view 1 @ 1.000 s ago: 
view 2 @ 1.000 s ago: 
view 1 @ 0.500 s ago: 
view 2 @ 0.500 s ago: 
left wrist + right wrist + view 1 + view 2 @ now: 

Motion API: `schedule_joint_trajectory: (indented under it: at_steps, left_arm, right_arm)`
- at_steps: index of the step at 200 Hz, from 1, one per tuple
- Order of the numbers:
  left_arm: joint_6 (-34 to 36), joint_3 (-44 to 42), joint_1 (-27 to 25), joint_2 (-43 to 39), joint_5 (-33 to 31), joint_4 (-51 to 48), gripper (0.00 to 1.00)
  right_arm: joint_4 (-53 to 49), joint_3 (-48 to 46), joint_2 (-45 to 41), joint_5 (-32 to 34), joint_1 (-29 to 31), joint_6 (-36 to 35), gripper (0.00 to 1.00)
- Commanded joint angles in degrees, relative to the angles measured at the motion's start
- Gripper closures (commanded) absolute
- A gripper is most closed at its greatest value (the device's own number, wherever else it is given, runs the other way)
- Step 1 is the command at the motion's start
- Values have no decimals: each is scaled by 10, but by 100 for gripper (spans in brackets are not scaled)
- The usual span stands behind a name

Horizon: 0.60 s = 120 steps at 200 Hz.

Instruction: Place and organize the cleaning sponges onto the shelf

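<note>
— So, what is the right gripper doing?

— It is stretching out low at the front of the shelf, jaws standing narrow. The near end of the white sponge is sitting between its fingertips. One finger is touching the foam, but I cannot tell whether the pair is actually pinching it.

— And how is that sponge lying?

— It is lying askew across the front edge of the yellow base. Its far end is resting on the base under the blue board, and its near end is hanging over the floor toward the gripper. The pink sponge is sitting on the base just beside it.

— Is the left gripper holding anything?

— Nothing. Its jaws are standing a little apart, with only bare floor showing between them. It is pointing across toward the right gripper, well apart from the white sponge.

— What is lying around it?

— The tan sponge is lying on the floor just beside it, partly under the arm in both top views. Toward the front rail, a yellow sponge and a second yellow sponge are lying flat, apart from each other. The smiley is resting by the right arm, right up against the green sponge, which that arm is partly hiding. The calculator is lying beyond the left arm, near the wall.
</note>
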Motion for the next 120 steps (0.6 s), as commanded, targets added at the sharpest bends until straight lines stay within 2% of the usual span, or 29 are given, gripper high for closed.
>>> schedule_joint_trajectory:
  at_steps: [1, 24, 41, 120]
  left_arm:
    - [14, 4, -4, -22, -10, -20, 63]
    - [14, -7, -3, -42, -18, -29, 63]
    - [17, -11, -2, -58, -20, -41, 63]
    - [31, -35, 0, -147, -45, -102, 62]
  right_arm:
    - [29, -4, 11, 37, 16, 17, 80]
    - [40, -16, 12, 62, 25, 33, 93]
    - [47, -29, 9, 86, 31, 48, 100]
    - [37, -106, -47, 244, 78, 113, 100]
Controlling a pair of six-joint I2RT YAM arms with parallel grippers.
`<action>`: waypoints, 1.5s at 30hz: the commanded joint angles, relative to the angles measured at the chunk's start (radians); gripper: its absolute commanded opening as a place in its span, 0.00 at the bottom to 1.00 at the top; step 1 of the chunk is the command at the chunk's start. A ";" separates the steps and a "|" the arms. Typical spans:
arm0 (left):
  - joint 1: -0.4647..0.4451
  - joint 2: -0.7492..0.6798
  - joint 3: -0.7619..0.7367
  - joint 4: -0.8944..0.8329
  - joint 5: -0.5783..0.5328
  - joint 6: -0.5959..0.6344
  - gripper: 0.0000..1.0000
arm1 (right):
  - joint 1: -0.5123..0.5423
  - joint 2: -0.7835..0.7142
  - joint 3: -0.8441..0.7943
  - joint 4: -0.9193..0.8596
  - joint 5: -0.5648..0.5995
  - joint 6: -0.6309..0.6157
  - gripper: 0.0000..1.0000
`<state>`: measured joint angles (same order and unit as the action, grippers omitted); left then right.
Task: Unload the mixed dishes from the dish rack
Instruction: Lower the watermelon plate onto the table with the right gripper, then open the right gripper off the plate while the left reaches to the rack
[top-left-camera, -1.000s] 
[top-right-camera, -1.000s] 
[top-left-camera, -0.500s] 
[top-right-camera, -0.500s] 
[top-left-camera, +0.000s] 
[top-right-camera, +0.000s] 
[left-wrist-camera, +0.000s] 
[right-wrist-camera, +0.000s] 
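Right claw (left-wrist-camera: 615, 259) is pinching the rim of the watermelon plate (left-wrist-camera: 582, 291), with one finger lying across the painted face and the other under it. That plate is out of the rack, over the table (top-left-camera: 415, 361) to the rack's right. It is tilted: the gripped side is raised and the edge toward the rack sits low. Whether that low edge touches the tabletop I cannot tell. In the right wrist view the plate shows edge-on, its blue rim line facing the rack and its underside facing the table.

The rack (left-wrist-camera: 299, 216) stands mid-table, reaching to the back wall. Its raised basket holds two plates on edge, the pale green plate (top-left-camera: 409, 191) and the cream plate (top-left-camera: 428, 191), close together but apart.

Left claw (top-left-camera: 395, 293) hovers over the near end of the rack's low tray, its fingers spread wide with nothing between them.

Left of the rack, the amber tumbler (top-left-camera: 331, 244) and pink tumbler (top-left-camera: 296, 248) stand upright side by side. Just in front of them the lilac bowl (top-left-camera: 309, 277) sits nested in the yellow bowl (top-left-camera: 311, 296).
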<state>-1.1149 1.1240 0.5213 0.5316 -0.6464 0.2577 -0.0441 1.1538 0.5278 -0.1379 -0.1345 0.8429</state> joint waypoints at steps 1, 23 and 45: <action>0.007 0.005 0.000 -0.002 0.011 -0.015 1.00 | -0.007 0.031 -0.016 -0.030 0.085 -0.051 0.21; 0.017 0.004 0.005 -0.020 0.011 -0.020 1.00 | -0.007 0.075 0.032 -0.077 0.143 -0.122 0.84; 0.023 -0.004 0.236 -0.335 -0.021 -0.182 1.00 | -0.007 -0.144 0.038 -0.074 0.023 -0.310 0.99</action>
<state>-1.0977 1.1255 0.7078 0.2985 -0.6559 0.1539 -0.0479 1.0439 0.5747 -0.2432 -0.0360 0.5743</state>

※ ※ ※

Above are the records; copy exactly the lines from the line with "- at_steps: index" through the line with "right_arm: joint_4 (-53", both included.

Finished task —
- at_steps: index of the step at 200 Hz, from 1, one per tuple
- Order of the numbers:
  left_arm: joint_6 (-34 to 36), joint_3 (-44 to 42), joint_1 (-27 to 25), joint_2 (-43 to 39), joint_5 (-33 to 31), joint_4 (-51 to 48), gripper (0.00 to 1.00)
  right_arm: joint_4 (-53 to 49), joint_3 (-48 to 46), joint_2 (-45 to 41), joint_5 (-32 to 34), joint_1 (-29 to 31), joint_6 (-36 to 35), gripper (0.00 to 1.00)

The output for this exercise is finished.